To perform this stretch, you stand on one leg, lean your torso forward, and elevate the non-standing leg behind you until both legs are parallel to the ground. This position resembles a Warrior 3 pose, creating a “T” shape with your body. Engaging your core, return to a standing position, bringing the raised leg forward in a runner’s pose as if you are sprinting with a high knee.

This movement is reminiscent of a single stride and should be repeated for 30 seconds on each side. It falls under dynamic stretching, which involves engaging and stretching your muscles simultaneously. This dual action makes dynamic stretches an excellent way to prepare your body for exercise.

“Dynamic stretching differs from static stretching as you are not holding a stretch but actively moving in and out of it, which activates and energizes the muscles being used,” explains Azul Corajoria, a certified health coach and personal trainer. “A quality dynamic stretch targets the muscles you will be using, helping to enhance flexibility and blood circulation.”

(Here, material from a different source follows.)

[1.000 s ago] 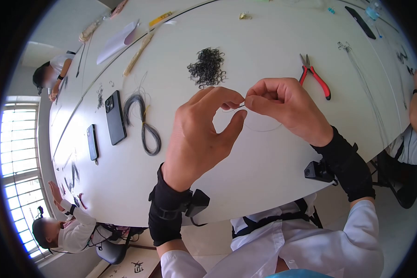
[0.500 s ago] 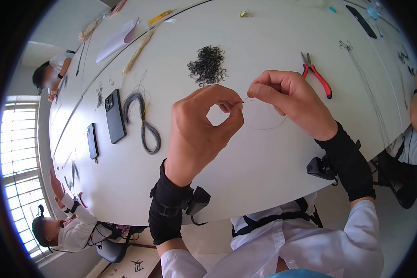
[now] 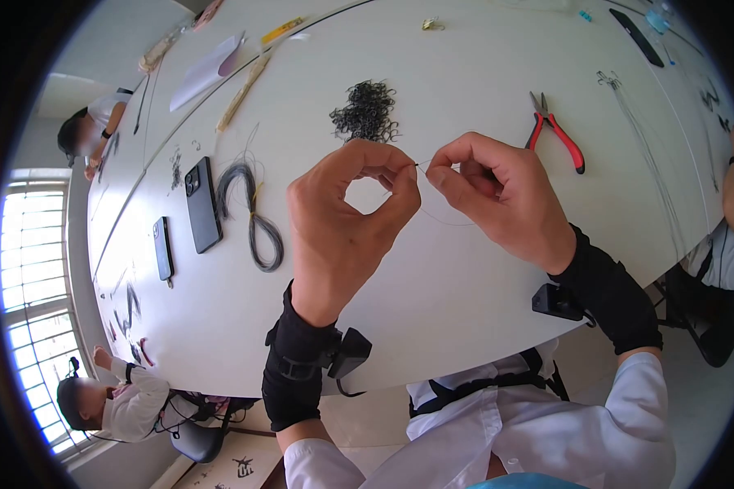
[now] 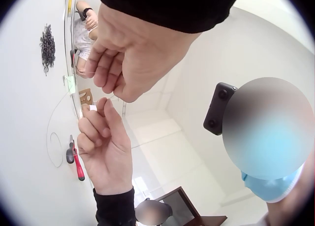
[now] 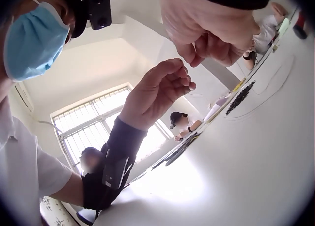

Ending in a running motion freeze frame, this stretch mimics the movement of running, effectively preparing your muscles for the activity ahead. “It gently stretches your posterior chain muscles (hamstrings, glutes, and back) through a full range of motion when you lean forward, and then requires you to engage and contract them as you return to an upright position,” notes Corajoria. “It also promotes core engagement to maintain proper form.”

Functionally, these dynamic movements serve as an ideal warm-up for running. But what makes them so enjoyable? Tilting forward provides a satisfying stretch to the standing leg’s hamstring. Coming back up slowly and controlled engages every muscle in your leg, from the prominent quads to the smaller ankle muscles, making you feel empowered and agile, ready to propel yourself forward.

Corajoria suggests that there might be a biological aspect at play. The stretch helps release tightness and tension, while the boosted blood flow and oxygen supply can trigger the production of endorphins and serotonin, known as the “feel good” hormones. Our bodies are designed for movement and crave it.

This stretch serves as a gentle reminder that your body is primed for motion, prepared to run and embrace the energy it brings.